Sleeping while citizens are hungry and being murdered
Last week I was thrilled to read that PMB threw a very interesting question to state governors who were owing arrears of salaries: How do you sleep when your workers are unpaid and hungry? In some states in Nigeria, we hear that workers are still being owed up to 6 months and pensioners up to 9 months, and that is after the federal government’s bailout packages and the recent Paris Club debt reimbursements.
For some of us things begin to get difficult just after two weeks of our last month’s pay, and if the next pay day is delayed for any reason whatsoever, we become anxious and dysfunctional. I cannot contemplate how we can survive with two months of salary arrears and yet we hear that some ‘poor’ civil servants can still transport themselves to work even when salaries have not been paid for six months or more. How? Is it from previous savings, iou, book me down, support from family and friends or from egunje? We need to hear from them please.
The question PMB asked intrigued me, because, it is the type I have been asking our leaders for years. It would have been nice to hear how the governors answered the unsettling question. Because, some of these governors do not only sleep very well, but they find the time and money to organize receptions and parties, undertake frequent overseas trips with their families and cronies in tow and fund sundry expenses. Many of them collect their salaries regularly and their security votes are paid up front, while the miserable civil servants are asked to exercise patience (unending?) or cajoled to accept a fraction of their emoluments as governor Rochas Okorocha of Imo state tried to do recently. As I was concluding this piece, my heart was broken when I read the story of a senior civil servant in Kogi state who recently committed suicide because he was owed 11 months salary and did not have any money to take care of his wife and their 10-day old male triplets. What a shame! Does anybody know how many of such disasters have happened without being reported and yet our political leaders sleep easy!
It may sound unreasonable, but I have always expected the actions and moods of leaders to reflect the circumstances of the people they lead. If the people are mourning, they should mourn, if they are hungry, they should go hungry. If there is not enough money to pay salaries, the leaders should be the ones to be paid last. We should start paying from the least paid to the highest paid. If the state does not have enough money to pay salaries, then we should cut off frivolities and if that does not solve the problems, then we should down size and set the people free to go and do something for themselves instead of holding them as ‘captives’ and helping to spread poverty and misery. How can a man who is owed eleven months salary still be honestly regarded as being in employment, contributing to false statistics?

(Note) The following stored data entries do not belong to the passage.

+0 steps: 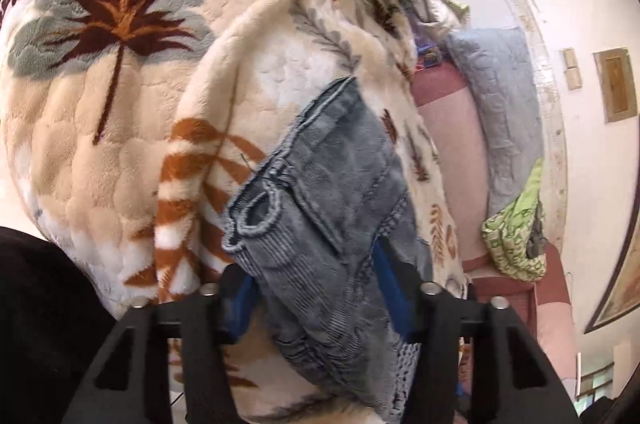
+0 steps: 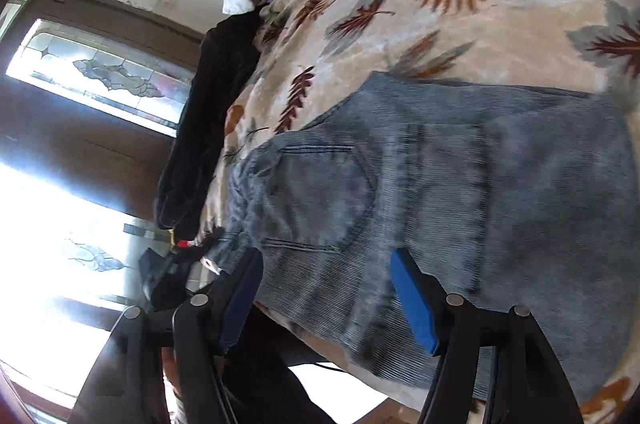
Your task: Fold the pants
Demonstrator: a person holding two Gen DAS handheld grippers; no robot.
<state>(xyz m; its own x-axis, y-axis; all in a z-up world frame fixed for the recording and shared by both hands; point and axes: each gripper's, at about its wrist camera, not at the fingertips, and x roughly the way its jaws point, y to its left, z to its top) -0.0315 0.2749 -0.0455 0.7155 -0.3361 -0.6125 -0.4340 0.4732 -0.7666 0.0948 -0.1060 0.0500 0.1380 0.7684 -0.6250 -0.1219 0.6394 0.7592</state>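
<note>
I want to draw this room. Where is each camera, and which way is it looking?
Left wrist: sits on the left gripper, looking down its fingers at bunched denim pants between them, on a leaf-print blanket.
Right wrist: sits on the right gripper, looking at the pants' back pocket, jaws apart.
Both show the pants, blanket and a dark garment.

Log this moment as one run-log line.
stage: mid-fold | left gripper: closed on jeans bunch | right gripper: open above jeans, nothing held | surface: leaf-print blanket
</note>
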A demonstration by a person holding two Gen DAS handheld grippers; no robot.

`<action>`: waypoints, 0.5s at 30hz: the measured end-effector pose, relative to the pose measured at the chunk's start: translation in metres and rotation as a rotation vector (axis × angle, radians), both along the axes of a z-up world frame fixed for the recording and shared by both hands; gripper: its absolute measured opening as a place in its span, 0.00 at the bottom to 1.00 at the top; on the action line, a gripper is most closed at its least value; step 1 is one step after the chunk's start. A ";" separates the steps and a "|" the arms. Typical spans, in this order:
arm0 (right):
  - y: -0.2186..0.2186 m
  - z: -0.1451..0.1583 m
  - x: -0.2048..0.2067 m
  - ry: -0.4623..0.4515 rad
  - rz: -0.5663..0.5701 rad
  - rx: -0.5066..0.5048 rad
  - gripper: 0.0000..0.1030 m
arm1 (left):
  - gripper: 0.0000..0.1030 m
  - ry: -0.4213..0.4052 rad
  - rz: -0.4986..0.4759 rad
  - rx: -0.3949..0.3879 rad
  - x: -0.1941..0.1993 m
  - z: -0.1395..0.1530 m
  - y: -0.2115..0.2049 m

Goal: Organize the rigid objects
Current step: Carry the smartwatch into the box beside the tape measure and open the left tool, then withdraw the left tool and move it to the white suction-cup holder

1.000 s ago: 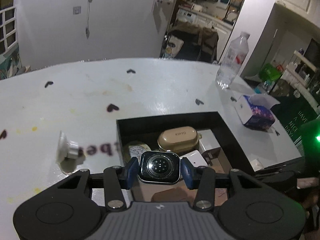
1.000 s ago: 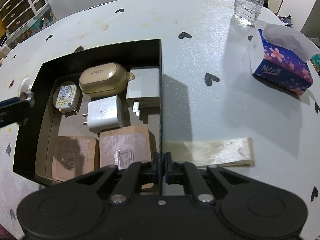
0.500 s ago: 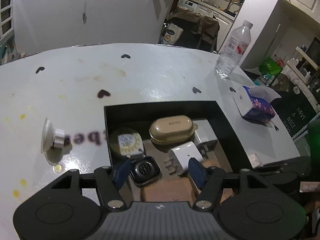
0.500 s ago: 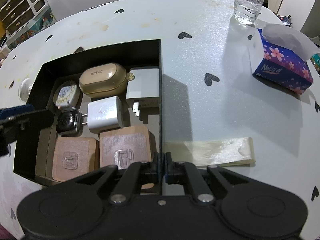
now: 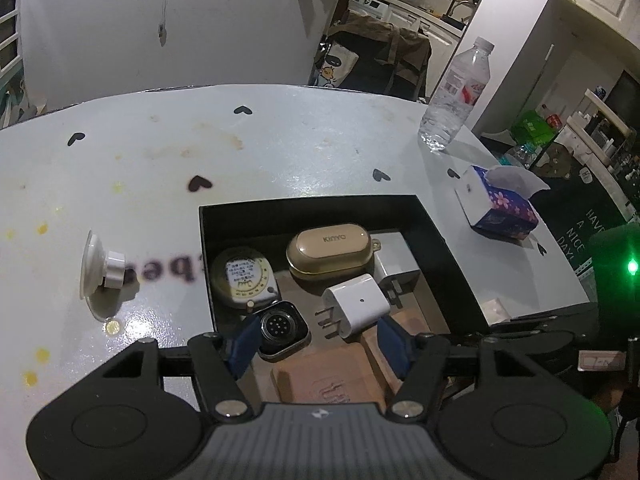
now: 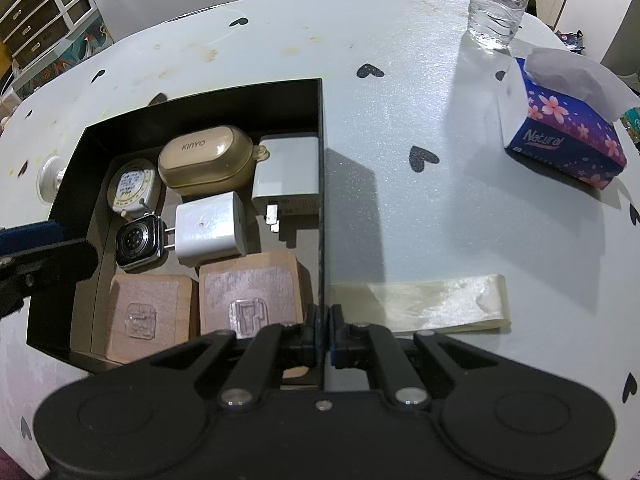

As they say what is good for the goose should be good for the gander. If permitted, I will like to ask PMB, how he sleeps when the armed Fulani herdsmen are daily ravaging communities and murdering innocent women and children, some in their sleep? How does he sleep when armed herdsmen are now killing more Nigerians than the Boko Haram terrorists? How does he sleep when last week, particular communities in Bassa LGA in Plateau state were consistently attacked and murdered by militant herdsmen, despite dusk to dawn curfew and despite the presence of the military? How does he sleep when the government he leads is failing in its primary duty of protecting citizens? It was okay for him to condemn the “madness” in plateau which according to him” has gone too far”. It was also good for him to instruct the police and military to bring an end to the madness. But would it not have sent a new message if he said he was delaying or cancelling his trip to Turkey in honour of the 15+9+27 innocent souls lost in cold murder in the plateau last week. When will the life of ordinary Nigerians begin to count in this country? Suppose one of those killed was his, would he still have travelled?
I may sound unreasonable, but that’s because I am really unable to sleep as I daily worry about the failure of leadership in this country! So help me God.